* **Task requirements**:
Find the string "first" in the records. Copy every line it appears in.

(Excerpts from a dataset)
....................

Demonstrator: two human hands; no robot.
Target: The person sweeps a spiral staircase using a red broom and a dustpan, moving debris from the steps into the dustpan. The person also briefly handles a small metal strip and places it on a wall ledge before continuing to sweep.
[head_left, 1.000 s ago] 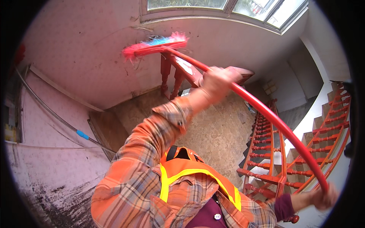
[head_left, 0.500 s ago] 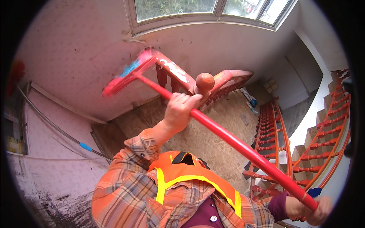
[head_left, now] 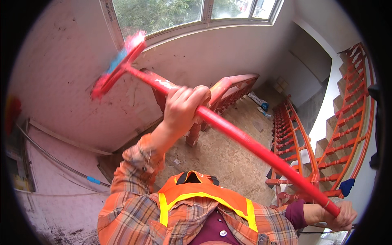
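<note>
A red broom point(head_left: 249, 141) slants across the view from lower right to upper left. My left hand point(head_left: 181, 108) is closed round the handle partway up, below the head. My right hand point(head_left: 342, 215) grips the handle's lower end at the right. The broom head point(head_left: 116, 71) has pink and blue bristles, blurred, facing the pinkish wall point(head_left: 69, 77) just under the window's left corner. Whether the bristles touch the wall I cannot tell. Behind my left hand, a red wooden railing point(head_left: 232, 83) is partly hidden.
A window point(head_left: 163, 16) spans the wall above. At right, red balusters point(head_left: 347, 139) line a staircase, with a dark blue cloth point(head_left: 347, 187) on the rail. A grey pole with a blue grip point(head_left: 93, 180) leans at left. Litter lies on the patterned floor point(head_left: 220, 159) below.
The broom head has shifted up the wall toward the window, and my left hand has risen with it. My right hand keeps its hold on the lower end. The view has also shifted.
</note>
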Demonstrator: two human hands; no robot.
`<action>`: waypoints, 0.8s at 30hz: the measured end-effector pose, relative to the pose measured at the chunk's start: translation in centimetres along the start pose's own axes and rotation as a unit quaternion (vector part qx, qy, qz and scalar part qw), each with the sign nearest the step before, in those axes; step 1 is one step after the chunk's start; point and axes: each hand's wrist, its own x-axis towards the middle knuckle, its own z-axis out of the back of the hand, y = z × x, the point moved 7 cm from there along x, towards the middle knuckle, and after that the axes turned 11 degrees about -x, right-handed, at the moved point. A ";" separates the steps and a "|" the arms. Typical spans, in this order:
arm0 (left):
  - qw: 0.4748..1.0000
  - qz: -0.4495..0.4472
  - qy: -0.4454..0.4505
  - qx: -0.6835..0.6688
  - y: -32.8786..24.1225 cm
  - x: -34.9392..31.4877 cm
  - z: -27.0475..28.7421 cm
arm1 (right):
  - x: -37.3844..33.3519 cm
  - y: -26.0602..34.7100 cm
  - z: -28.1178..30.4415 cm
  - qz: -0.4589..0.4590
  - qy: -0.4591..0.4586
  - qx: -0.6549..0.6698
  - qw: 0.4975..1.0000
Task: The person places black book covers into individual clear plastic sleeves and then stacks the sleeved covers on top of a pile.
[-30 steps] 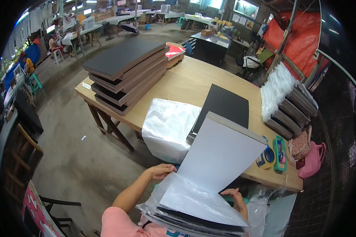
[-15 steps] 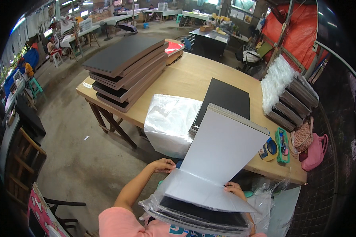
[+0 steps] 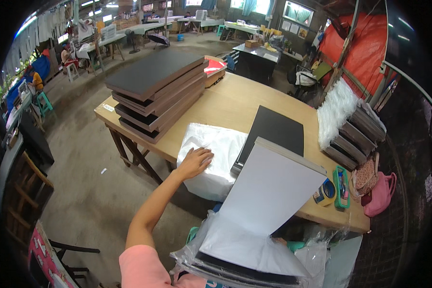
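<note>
Head view: left fingers [image 3: 205, 157] loosely spread on the white plastic [image 3: 221, 141], centre, no grip evident; right hand [image 3: 280, 241] mostly hidden, lower right, hold cannot be told. Open album [image 3: 278, 187] lower centre, clear film [image 3: 207, 225] about its lower end; stack [image 3: 357, 127] at right looks already bagged, boards [image 3: 153, 77] upper left look unbagged. Most room on the desk [image 3: 235, 98] right of the boards; plastic overhangs the near edge.

Tabletop [image 3: 230, 103] lies open between dark stack [image 3: 151, 77] and black panel [image 3: 277, 132]; the white board [image 3: 278, 187] probably blocks the panel's near end.
</note>
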 end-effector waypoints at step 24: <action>0.902 -0.057 -0.353 -0.241 -0.9 10.4 10.4 | 2.1 56.4 -30.8 0.660 0.171 -0.464 0.565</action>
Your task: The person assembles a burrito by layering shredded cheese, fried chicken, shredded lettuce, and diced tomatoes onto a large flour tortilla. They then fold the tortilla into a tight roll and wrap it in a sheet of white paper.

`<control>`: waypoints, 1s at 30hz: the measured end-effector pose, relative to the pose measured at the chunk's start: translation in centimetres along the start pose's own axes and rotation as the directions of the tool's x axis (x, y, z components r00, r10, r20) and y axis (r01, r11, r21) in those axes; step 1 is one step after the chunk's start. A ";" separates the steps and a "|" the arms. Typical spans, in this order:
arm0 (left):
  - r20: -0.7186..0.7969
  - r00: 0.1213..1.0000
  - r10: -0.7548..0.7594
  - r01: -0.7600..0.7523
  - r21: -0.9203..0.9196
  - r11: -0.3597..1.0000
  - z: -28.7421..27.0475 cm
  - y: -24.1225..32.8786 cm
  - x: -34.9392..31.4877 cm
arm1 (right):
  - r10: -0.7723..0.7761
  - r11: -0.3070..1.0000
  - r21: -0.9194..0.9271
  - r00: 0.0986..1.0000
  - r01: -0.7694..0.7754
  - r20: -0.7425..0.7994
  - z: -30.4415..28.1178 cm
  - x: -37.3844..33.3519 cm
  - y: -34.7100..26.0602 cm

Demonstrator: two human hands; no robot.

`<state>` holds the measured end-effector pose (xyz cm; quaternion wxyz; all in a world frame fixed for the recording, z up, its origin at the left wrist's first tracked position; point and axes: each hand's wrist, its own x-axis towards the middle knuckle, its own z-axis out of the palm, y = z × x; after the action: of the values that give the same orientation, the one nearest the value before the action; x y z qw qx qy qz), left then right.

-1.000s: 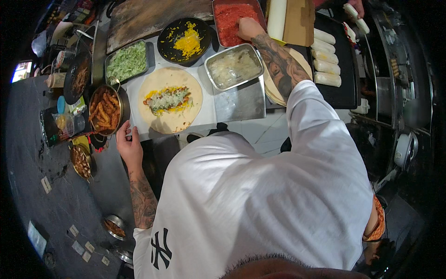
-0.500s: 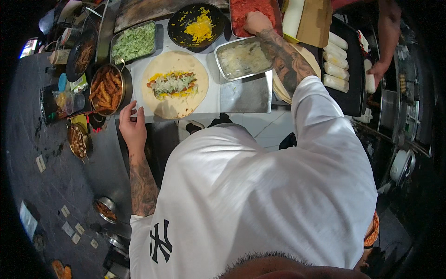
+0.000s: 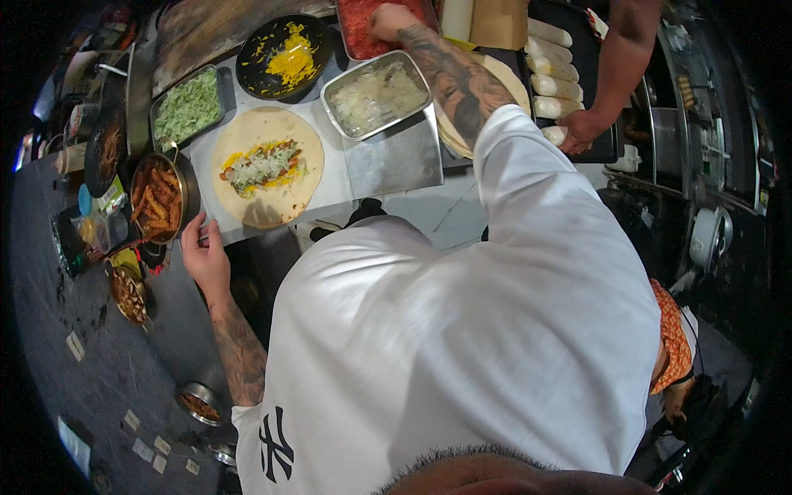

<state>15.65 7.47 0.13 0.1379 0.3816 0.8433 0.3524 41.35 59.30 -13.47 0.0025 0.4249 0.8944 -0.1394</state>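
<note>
My right hand (image 3: 393,22) reaches into a metal tray of chopped red tomato (image 3: 359,33); its fingertips are hidden there. My left hand (image 3: 206,256) rests by the near left edge of the work surface, empty, with loosely bent, separated fingers. Between my arms lies a flat round tortilla (image 3: 289,134), topped with yellow shredded cheese, browned strips and a pale shredded filling (image 3: 264,169). A metal tray of pale chopped onion-like pieces (image 3: 375,97) stands beside the tortilla, below my right hand. My right forearm passes over a stack of tortillas (image 3: 503,74).
Shredded lettuce (image 3: 188,107) fills a tray at the far left, beside a black bowl of yellow shredded cheese (image 3: 290,59). A pan of browned strips (image 3: 157,200) stands near my left hand. At right, another person's hand (image 3: 582,130) touches a roll on a black tray (image 3: 609,144) holding several rolls.
The view has shifted, so the work surface sits further left and slightly tilted. The other person's hand has come in to the nearest roll. My right hand stays at the tomato tray.
</note>
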 end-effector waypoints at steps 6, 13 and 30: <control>0.015 1.000 -0.015 0.014 0.014 1.000 0.6 0.7 1.0 | 0.171 0.780 0.616 0.985 -0.115 -0.033 -0.7 -1.5 6.4; 0.020 0.998 0.060 -0.060 -0.024 0.998 1.2 -1.1 1.4 | 0.309 0.338 0.892 0.931 -0.299 0.195 -4.2 -3.8 4.1; 0.189 0.978 0.088 -0.084 -0.030 0.996 -1.1 -6.3 5.1 | -0.526 0.797 0.388 0.848 0.463 0.067 2.8 -13.0 -35.6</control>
<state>8.25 7.77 -3.31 0.2065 0.4481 0.8050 0.3295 22.25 27.39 -5.74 -0.0345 0.1554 0.9300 -0.3312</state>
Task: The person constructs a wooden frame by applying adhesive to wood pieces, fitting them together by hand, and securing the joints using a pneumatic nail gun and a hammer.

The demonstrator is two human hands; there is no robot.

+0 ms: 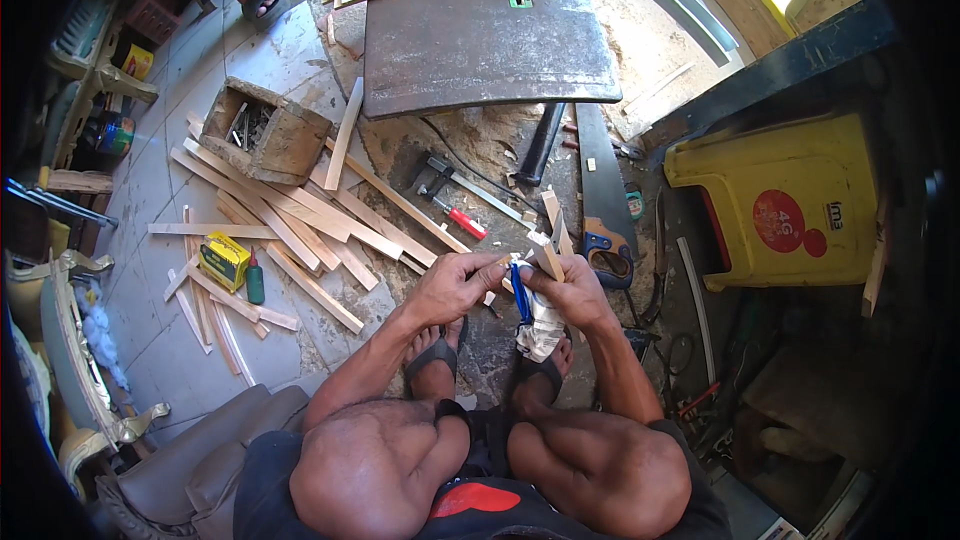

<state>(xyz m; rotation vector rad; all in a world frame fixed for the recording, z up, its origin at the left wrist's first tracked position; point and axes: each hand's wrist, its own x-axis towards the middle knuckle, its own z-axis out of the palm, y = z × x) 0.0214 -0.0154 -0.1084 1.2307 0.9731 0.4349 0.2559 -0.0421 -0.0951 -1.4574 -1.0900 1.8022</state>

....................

* **Completed task**:
`<state>` holds the measured end-effector pose (xyz cm; quaternion wxyz; all in a world frame fixed for the recording, z up, its origin at the left wrist's first tracked position; point and axes: each hand's wrist, its own x-axis towards the middle knuckle, its own z-axis out of the palm, y = z × x; after the action: of the values that give the same orientation, the one nearest the value before the action; x y z qw qx qy qz), left then right.
<state>(xyz m; rotation vector rad; all in a world frame fixed for the recording, z up, its origin at the left wrist's first tracked position; point and axes: each hand's wrist, its own x-axis towards the middle knuckle, its own z-axis out of the palm, y = z × x) 0.0214 -0.0154 -0.1084 1.2307 0.9731 0.4349 0.2559 -0.0421 -0.0951 -1.4574 -1.0900 1.8022</state>

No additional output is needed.